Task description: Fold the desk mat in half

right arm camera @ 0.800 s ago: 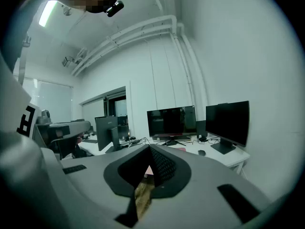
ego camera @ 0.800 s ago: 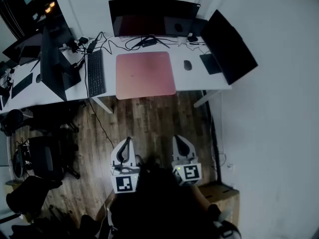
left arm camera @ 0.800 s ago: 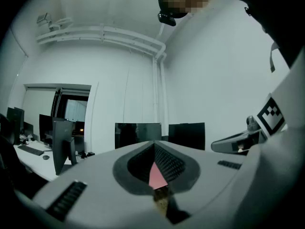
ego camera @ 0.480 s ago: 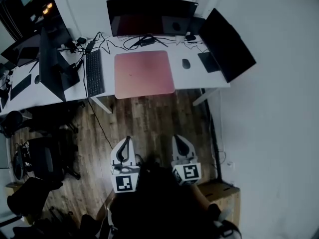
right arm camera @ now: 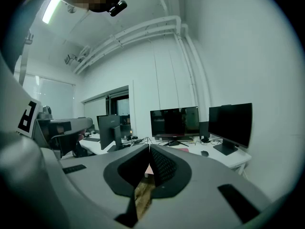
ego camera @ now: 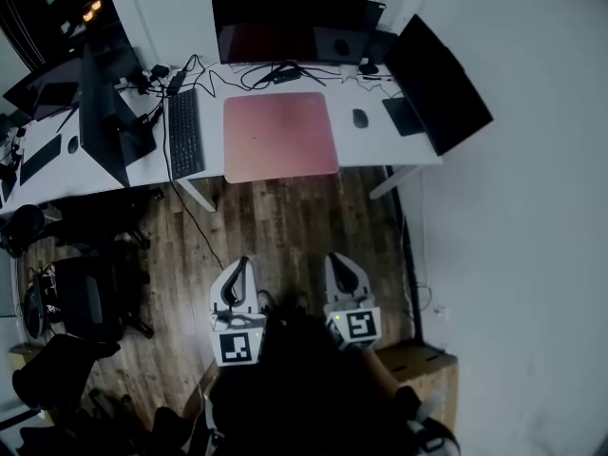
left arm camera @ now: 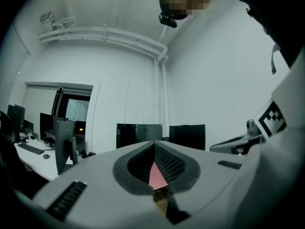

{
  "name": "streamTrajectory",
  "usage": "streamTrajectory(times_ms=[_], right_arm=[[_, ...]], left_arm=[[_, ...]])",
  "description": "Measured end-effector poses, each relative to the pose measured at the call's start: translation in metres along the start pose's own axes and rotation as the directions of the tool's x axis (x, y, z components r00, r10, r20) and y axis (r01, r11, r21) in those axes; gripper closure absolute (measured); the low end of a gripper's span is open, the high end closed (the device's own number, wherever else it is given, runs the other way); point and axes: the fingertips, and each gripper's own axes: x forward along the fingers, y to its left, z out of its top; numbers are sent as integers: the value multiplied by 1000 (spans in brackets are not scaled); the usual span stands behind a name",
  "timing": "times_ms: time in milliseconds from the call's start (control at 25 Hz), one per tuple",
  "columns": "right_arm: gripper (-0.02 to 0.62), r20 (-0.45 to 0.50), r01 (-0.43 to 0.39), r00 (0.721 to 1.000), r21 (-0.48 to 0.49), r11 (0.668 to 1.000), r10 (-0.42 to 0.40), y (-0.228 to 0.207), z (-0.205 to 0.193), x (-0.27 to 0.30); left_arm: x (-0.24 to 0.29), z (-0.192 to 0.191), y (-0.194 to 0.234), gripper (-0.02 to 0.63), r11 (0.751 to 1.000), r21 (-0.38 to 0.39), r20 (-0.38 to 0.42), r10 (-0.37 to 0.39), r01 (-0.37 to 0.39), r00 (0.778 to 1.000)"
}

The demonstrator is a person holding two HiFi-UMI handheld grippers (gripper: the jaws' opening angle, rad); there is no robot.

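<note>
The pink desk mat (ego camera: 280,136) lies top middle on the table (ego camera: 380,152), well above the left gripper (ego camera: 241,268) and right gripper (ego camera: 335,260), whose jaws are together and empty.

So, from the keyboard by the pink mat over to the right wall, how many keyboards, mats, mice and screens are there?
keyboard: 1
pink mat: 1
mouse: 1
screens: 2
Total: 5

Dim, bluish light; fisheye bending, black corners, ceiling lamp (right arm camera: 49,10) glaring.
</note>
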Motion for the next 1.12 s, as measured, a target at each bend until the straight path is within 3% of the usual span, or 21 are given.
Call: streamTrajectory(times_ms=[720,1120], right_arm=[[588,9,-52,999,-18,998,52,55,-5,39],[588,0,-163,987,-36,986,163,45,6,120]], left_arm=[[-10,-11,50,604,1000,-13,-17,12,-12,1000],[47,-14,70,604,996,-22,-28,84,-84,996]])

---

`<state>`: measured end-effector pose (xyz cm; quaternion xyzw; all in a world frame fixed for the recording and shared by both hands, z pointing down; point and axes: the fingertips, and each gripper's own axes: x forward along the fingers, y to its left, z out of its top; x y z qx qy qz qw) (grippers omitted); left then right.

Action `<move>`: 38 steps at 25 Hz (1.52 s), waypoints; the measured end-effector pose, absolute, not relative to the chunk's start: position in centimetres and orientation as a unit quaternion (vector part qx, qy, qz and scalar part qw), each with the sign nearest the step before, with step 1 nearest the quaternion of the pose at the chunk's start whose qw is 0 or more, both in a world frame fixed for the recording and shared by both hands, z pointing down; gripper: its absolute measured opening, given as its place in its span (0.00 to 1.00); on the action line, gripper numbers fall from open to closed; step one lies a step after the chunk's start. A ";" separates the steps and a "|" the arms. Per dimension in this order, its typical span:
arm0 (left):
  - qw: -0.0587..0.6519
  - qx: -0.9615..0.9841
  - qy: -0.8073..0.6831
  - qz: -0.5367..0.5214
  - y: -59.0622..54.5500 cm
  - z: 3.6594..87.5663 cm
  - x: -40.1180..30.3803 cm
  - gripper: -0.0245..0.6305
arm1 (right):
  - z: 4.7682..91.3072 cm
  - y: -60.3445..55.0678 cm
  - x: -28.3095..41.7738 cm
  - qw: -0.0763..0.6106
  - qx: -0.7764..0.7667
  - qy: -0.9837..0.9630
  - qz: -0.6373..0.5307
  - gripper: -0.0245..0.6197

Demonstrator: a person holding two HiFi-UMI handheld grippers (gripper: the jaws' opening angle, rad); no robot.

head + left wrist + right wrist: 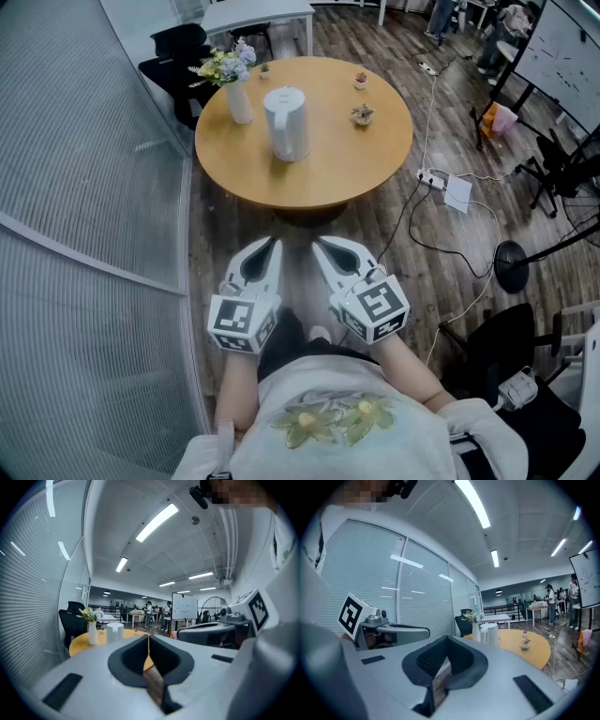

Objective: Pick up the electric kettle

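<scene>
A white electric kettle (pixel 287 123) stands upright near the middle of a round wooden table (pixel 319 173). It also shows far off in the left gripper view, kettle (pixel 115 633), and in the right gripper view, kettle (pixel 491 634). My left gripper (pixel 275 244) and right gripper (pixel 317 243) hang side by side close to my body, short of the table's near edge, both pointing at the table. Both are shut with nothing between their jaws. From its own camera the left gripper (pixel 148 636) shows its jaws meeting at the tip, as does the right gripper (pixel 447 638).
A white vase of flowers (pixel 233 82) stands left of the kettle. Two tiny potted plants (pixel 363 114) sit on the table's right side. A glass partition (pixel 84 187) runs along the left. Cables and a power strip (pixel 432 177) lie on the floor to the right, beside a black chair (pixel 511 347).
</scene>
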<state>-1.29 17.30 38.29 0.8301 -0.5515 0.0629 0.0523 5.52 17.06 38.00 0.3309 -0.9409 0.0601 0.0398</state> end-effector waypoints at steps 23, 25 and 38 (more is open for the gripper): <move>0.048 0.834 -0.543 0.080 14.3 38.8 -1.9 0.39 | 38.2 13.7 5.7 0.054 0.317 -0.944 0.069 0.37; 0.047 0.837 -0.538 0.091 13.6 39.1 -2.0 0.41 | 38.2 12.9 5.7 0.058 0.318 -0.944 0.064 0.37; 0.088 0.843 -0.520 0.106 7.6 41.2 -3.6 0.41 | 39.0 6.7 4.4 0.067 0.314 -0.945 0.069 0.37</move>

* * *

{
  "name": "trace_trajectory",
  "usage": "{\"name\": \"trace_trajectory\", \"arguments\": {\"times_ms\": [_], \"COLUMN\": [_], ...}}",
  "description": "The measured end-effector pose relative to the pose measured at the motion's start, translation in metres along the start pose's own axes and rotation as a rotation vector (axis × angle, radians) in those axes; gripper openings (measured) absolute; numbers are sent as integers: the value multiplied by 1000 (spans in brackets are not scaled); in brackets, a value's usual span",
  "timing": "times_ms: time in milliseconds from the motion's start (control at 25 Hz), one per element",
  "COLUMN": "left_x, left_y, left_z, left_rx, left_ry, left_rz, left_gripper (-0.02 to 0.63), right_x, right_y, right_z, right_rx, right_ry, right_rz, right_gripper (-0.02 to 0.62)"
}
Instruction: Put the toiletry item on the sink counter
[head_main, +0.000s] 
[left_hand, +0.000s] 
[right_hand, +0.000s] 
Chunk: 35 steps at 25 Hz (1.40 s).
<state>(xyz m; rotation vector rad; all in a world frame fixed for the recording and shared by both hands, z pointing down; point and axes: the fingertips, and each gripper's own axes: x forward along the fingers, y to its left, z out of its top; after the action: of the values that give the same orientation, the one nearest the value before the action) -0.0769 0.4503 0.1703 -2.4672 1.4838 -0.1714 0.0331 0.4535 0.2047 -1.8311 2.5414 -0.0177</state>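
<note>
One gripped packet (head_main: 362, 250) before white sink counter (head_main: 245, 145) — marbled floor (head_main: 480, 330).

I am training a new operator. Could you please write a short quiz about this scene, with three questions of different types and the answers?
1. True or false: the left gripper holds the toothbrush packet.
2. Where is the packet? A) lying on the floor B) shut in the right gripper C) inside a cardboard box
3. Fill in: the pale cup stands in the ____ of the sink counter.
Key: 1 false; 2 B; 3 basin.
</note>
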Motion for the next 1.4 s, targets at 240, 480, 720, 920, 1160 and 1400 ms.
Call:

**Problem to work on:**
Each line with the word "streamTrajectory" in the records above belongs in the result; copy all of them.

**Result for this task:**
  "name": "streamTrajectory",
  "usage": "streamTrajectory(times_ms=[_], right_arm=[[_, ...]], left_arm=[[_, ...]])",
Call: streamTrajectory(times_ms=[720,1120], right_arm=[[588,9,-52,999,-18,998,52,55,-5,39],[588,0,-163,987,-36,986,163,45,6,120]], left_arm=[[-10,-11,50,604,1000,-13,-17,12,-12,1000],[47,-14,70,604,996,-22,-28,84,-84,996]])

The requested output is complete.